> Goal of the exercise: Everything in the listing except the pictures should be written out exactly.

—————

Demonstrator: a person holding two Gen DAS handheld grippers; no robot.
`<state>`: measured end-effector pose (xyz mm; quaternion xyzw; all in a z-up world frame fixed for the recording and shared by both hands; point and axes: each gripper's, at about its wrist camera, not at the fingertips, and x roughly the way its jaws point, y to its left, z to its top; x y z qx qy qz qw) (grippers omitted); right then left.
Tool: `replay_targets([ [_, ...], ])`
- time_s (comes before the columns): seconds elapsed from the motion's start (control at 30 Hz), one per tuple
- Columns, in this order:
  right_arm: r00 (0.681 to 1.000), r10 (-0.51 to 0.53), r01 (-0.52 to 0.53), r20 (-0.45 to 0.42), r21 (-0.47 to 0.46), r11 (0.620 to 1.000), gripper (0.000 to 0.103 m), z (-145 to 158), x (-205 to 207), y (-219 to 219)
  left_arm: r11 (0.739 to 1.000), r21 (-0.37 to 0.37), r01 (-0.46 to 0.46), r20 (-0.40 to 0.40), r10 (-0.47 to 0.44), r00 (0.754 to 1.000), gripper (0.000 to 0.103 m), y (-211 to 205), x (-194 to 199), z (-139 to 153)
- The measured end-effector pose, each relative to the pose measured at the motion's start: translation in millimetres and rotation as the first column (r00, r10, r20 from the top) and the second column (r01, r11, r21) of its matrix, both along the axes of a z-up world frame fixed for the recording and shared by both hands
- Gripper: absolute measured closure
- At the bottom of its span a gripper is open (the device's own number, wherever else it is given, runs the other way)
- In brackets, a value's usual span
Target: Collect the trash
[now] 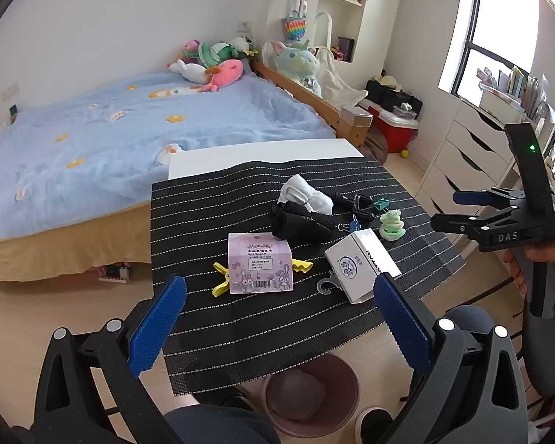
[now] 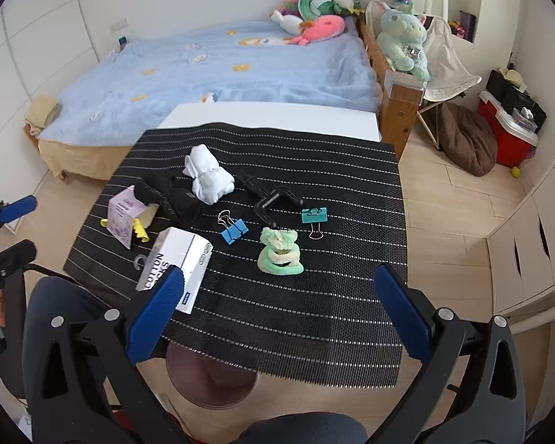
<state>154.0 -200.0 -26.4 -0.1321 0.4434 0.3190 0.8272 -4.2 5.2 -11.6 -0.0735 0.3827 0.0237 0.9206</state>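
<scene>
On the black striped mat [image 1: 240, 329] [image 2: 296, 318] lie a purple carton [image 1: 259, 267] [image 2: 121, 218], a white sock box [image 1: 362, 263] [image 2: 175, 266], a yellow clip [image 1: 222, 280], white socks [image 1: 306, 193] [image 2: 207, 179], black socks [image 1: 299, 222] [image 2: 170, 196], green socks [image 1: 391, 224] [image 2: 279, 253], binder clips [image 2: 234, 230] and a black hook [image 2: 275, 201]. My left gripper [image 1: 279, 329] hovers open above the mat's near edge, before the purple carton. My right gripper [image 2: 277, 314] [image 1: 458, 207] is open and empty over the mat's near right. A pink bin [image 1: 310, 396] [image 2: 211, 381] sits on the floor under the near edge.
A bed with a blue cover [image 1: 129, 129] [image 2: 222, 70] and plush toys stands behind the white table [image 1: 262, 155]. White drawers [image 1: 470, 159] [image 2: 536, 244] line the right wall. A red cooler [image 1: 392, 129] and brown cushion [image 2: 466, 138] are on the wood floor.
</scene>
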Motion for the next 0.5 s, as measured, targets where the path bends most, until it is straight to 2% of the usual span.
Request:
replay_targets([
  [0.2,0.999,0.025,-0.028,-0.034,-0.081,0.996,0.003,-20,21,19,1.000,-0.009,-0.008,-0.010,0.008,1.000,0.006,4,-1,-3],
  [0.5,0.993,0.035,-0.046,-0.111,-0.104,0.994,0.003,-49,45,32,1.000,-0.017,-0.019,-0.029,0.019,0.999,0.006,10,-4,-9],
])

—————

> Your solution:
Demonstrator: a person holding two Gen DAS handheld grippers; no robot.
`<state>`: measured end-effector pose (xyz mm; quaternion xyzw; all in a z-up world frame fixed for the recording and shared by both hands; point and axes: each gripper's, at about its wrist camera, not at the fingertips, and x roughly the way its jaws point, y to its left, z to its top; x y z qx qy qz qw) (grippers omitted); right then left.
Tool: `replay_targets([ [_, ...], ])`
- time_s (comes before the columns): seconds elapsed from the motion's start (control at 30 Hz), one per tuple
- Columns, in this order:
  right_arm: r00 (0.681 to 1.000), r10 (-0.51 to 0.53), r01 (-0.52 to 0.53), r20 (-0.45 to 0.42), r21 (-0.47 to 0.46), r11 (0.620 to 1.000), gripper (0.000 to 0.103 m), z (-145 to 158), x (-205 to 207), y (-219 to 219)
  left_arm: r11 (0.739 to 1.000), r21 (-0.37 to 0.37), r01 (-0.46 to 0.46), r20 (-0.40 to 0.40), r10 (-0.47 to 0.44), r00 (0.754 to 1.000), gripper (0.000 to 0.103 m), y (-211 to 205), x (-194 to 199), z (-139 to 153)
- The measured end-effector pose, each relative to the pose measured at the motion's start: translation in millimetres and rotation as the first column (r00, r10, r20 from the top) and the second column (r01, r11, r21) of its matrix, both along the axes of a z-up world frame fixed for the recording and shared by both hands
- Gripper: absolute measured closure
- At the bottom of its span a gripper is open (the device's own number, wherever else it is given, runs the other way)
- In brackets, a value's usual span
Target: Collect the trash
[now] 
[now] 
<state>154.0 -200.0 -26.4 -0.1321 0.4434 0.3190 0.8272 -4.2 5.2 -11.6 -0.0735 0.3827 0.0237 0.9206</state>
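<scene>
On the black striped mat [image 1: 240, 329] [image 2: 296, 318] lie a purple carton [image 1: 259, 267] [image 2: 121, 218], a white sock box [image 1: 362, 263] [image 2: 175, 266], a yellow clip [image 1: 222, 280], white socks [image 1: 306, 193] [image 2: 207, 179], black socks [image 1: 299, 222] [image 2: 170, 196], green socks [image 1: 391, 224] [image 2: 279, 253], binder clips [image 2: 234, 230] and a black hook [image 2: 275, 201]. My left gripper [image 1: 279, 329] hovers open above the mat's near edge, before the purple carton. My right gripper [image 2: 277, 314] [image 1: 458, 207] is open and empty over the mat's near right. A pink bin [image 1: 310, 396] [image 2: 211, 381] sits on the floor under the near edge.
A bed with a blue cover [image 1: 129, 129] [image 2: 222, 70] and plush toys stands behind the white table [image 1: 262, 155]. White drawers [image 1: 470, 159] [image 2: 536, 244] line the right wall. A red cooler [image 1: 392, 129] and brown cushion [image 2: 466, 138] are on the wood floor.
</scene>
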Motion for the next 0.5 s, as measured, targets where the path bends most, until it is straight to 2% of the usual span.
Request:
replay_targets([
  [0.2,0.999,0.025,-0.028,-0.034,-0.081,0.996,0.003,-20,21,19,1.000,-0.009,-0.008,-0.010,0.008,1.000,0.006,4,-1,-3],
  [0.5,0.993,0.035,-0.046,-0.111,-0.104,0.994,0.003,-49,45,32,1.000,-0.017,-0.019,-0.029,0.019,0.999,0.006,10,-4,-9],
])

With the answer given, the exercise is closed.